**Problem details**
Across all entries below, how many lines include "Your"? Only the number, please.
====================
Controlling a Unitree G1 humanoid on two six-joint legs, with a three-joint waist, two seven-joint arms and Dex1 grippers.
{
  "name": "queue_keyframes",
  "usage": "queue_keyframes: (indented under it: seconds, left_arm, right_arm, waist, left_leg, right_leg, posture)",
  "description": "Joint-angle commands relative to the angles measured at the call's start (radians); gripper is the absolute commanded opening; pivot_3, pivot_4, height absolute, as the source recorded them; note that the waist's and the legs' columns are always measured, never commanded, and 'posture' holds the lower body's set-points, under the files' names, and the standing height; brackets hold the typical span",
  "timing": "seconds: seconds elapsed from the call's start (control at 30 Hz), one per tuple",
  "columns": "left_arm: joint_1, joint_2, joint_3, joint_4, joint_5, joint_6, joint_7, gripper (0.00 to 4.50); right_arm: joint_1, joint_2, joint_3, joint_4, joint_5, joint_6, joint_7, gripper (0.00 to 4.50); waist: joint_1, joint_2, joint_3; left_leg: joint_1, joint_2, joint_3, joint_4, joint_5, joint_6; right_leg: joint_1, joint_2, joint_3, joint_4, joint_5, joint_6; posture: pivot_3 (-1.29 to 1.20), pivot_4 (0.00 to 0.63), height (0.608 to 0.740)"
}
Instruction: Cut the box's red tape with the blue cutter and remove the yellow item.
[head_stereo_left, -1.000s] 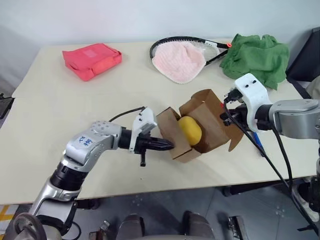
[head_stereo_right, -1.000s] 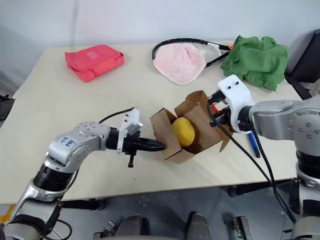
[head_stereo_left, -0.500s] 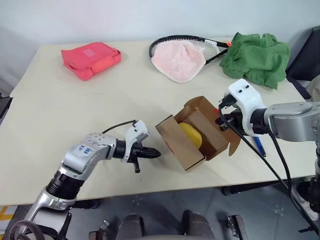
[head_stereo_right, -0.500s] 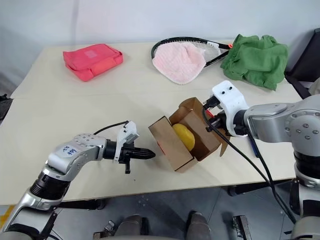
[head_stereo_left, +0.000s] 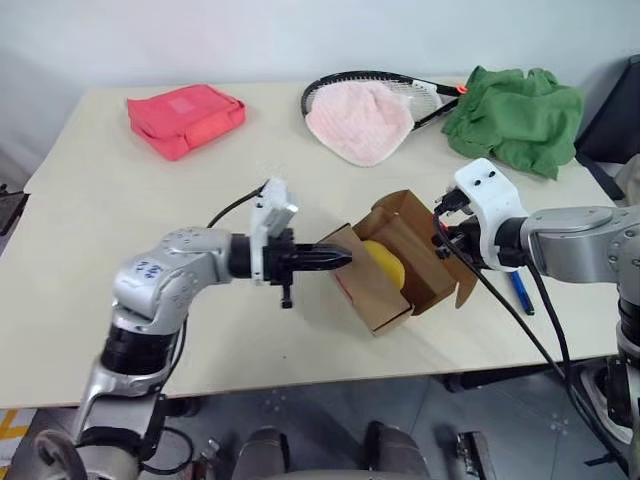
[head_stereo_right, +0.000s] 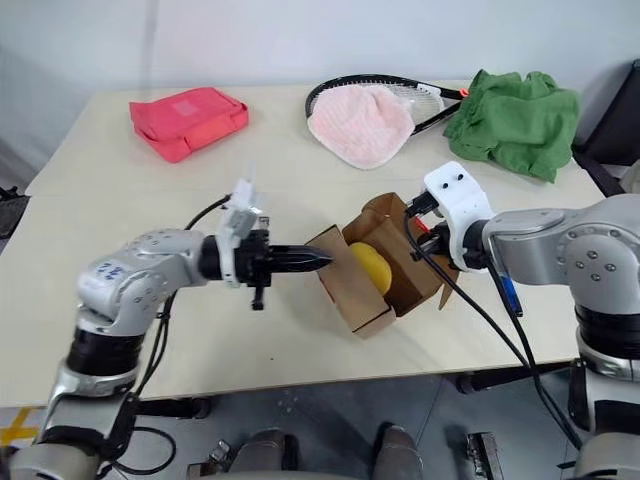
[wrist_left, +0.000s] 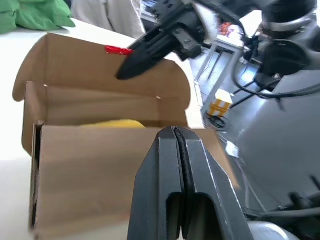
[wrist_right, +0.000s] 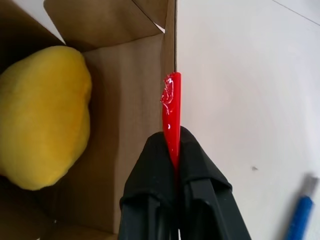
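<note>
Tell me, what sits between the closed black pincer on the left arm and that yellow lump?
In the left wrist view, a brown flap of the box stands between the left gripper and the yellow item, hiding most of it.

- The box: plain brown cardboard, matt, slightly fibrous.
- The red tape: glossy plastic film, wrinkled near its end.
- The yellow item: soft, matt, finely textured skin.
- The blue cutter: smooth plastic.
- Both gripper fingers: black, matt, rubbery.
- The surface: pale, smooth, matt.
- Green cloth and pink towel: fluffy fabric.
</note>
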Motion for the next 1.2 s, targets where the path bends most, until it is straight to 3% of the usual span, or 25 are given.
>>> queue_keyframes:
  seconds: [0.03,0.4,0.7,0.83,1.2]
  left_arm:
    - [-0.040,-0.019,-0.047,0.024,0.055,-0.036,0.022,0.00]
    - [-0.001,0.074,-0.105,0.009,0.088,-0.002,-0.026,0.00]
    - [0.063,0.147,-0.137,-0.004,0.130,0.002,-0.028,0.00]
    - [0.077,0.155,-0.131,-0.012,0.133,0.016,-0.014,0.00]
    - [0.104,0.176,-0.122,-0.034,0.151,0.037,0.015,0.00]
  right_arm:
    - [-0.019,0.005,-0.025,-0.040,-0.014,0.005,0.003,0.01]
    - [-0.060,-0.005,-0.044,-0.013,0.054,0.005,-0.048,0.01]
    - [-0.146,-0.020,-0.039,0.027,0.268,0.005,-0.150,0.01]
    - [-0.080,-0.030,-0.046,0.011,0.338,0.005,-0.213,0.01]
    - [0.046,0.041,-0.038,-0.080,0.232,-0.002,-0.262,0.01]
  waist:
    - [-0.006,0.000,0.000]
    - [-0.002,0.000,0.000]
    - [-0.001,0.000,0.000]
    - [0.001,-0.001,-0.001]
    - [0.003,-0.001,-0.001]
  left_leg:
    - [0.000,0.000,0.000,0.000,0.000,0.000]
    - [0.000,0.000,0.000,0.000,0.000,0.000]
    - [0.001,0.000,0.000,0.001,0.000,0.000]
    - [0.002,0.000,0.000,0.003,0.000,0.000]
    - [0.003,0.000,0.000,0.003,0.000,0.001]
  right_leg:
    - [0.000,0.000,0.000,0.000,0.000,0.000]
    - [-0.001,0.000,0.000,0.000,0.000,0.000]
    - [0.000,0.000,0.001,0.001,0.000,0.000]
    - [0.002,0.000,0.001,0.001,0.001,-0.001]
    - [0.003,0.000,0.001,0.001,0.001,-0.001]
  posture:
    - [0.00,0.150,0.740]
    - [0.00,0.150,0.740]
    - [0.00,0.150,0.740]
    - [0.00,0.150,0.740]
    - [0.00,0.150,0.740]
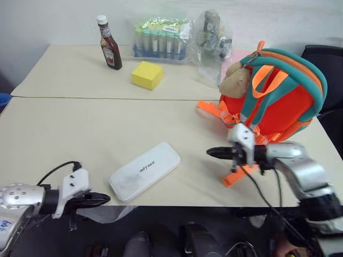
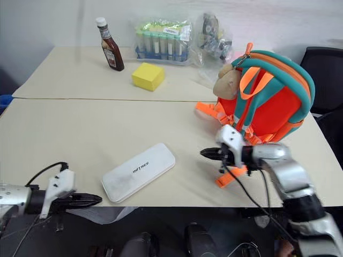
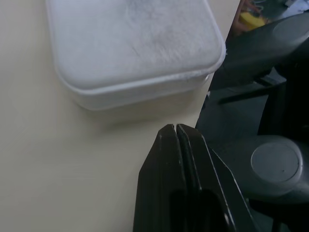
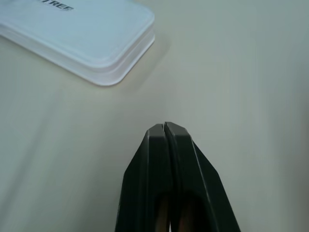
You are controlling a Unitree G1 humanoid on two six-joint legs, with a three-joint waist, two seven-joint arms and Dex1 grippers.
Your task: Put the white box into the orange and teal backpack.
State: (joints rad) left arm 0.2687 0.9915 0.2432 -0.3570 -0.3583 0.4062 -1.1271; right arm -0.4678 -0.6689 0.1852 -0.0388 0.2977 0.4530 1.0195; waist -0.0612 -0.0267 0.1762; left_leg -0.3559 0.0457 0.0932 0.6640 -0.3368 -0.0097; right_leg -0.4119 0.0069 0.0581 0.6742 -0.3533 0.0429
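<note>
Plainly both fingers [image 3: 176,133] shut, empty

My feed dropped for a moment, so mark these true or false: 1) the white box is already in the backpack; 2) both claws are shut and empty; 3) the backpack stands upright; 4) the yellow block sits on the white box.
1) False: the white box lies flat on the table near its front edge, apart from the orange and teal backpack.
2) True: the left claw and the right claw hold nothing.
3) True.
4) False: the yellow block rests on the table farther back, by the sauce bottle.
</note>
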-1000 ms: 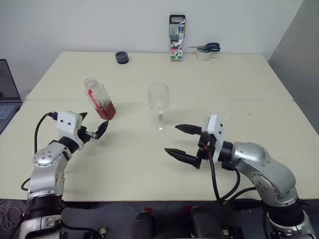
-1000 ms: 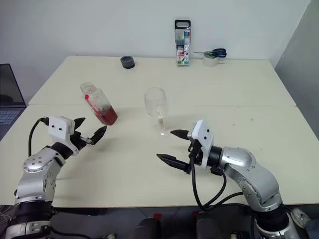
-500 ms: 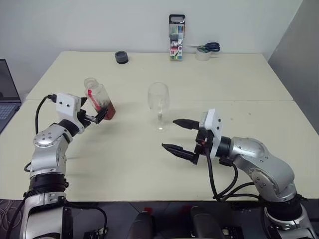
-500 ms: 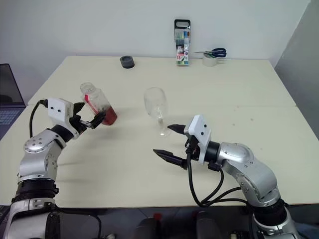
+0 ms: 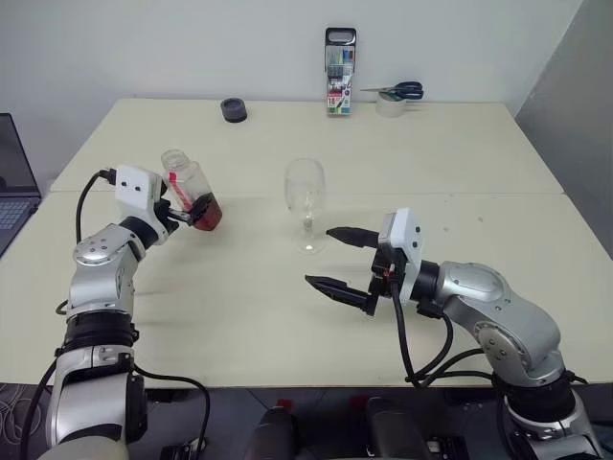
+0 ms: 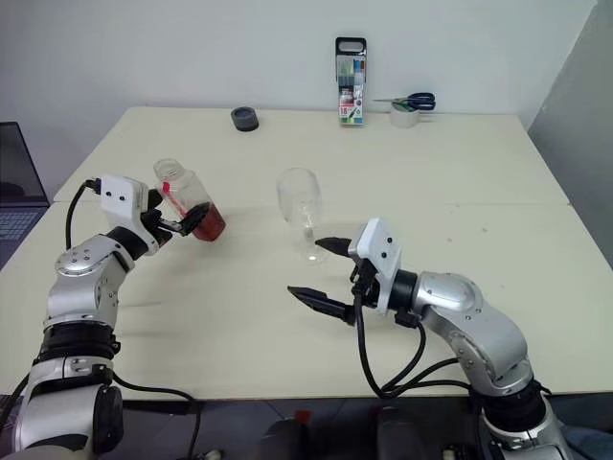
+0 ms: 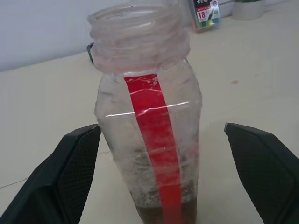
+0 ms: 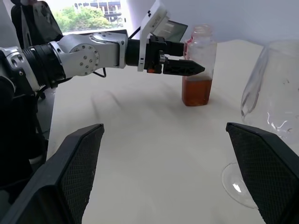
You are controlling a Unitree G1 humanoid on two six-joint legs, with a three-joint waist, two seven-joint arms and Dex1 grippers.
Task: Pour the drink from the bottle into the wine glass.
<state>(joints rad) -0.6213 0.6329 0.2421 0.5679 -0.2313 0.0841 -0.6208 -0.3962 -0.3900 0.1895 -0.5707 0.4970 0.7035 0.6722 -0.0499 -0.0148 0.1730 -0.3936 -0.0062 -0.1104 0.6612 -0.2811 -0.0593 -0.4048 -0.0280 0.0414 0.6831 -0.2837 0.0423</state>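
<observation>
Left hand (image 5: 188,213) and right hand (image 5: 337,260) both spread wide

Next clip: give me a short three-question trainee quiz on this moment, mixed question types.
1. True or false: the bottle has its cap on.
2. The left end effector is: A) shut on the bottle, B) open with a finger on either side of the bottle, C) holding the wine glass.
3. What stands beside the marker pack at the table's far edge?

Key: 1 false, the neck is open. 2 B. 3 scissors resting on a tape roll.
</observation>
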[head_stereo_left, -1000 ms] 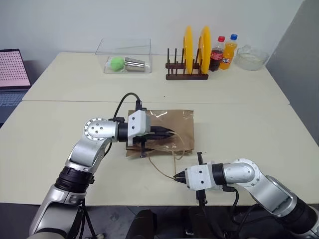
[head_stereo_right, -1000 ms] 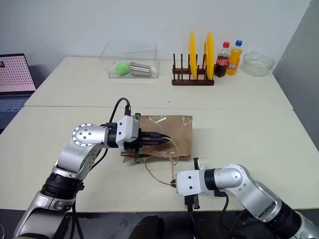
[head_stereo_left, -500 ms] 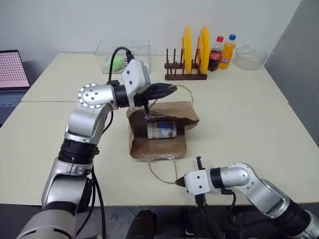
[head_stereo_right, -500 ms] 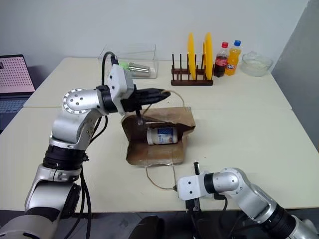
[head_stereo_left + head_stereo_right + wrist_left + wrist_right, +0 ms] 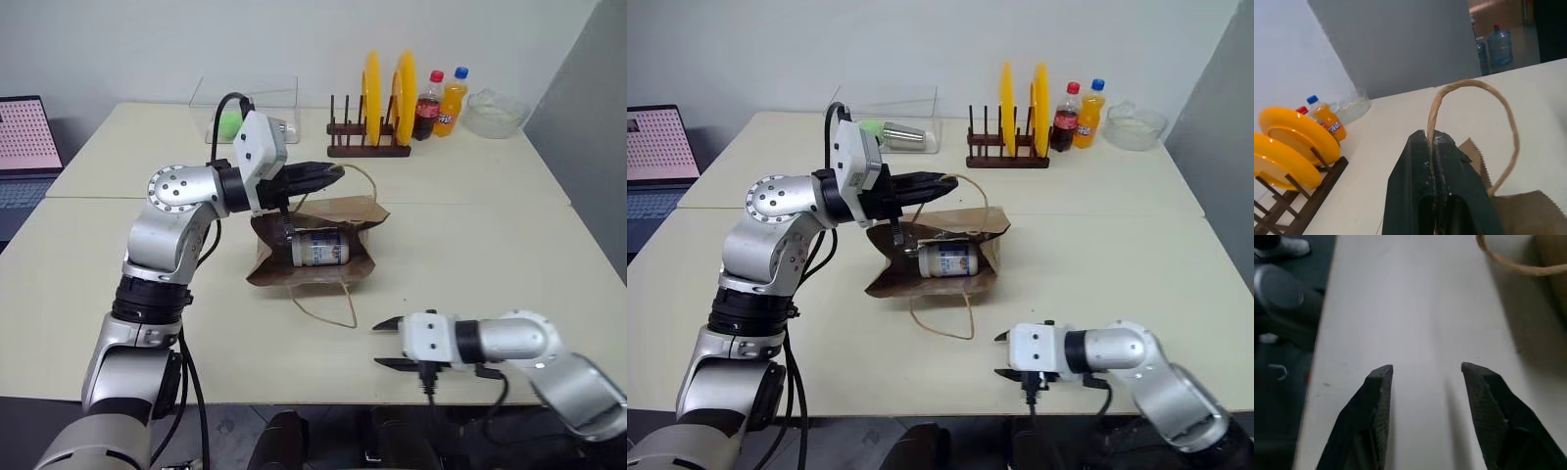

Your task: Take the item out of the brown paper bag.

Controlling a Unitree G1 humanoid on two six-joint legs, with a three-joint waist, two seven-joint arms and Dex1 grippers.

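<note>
The brown paper bag (image 5: 315, 257) lies on its side in the middle of the table, its mouth held open toward me. Inside lies the item (image 5: 320, 248), a small white bottle with a blue-and-white label. My left gripper (image 5: 331, 174) is shut on the bag's upper handle (image 5: 1499, 100), holding it up above the bag. The bag's lower handle (image 5: 331, 305) lies loose on the table. My right gripper (image 5: 388, 344) stands open and holds nothing near the table's front edge, to the right of that loose handle.
At the back stand a wooden rack with yellow plates (image 5: 380, 93), a cola bottle (image 5: 425, 105), an orange soda bottle (image 5: 451, 101) and a glass bowl (image 5: 493, 113). A clear box (image 5: 245, 113) holds a green ball and a metal cup. A laptop (image 5: 22, 137) sits far left.
My left gripper lifted the upper handle, pulling the flat bag open so the bottle shows. My right gripper let go of the lower handle, opened and moved right.
</note>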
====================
**Response to the task**
2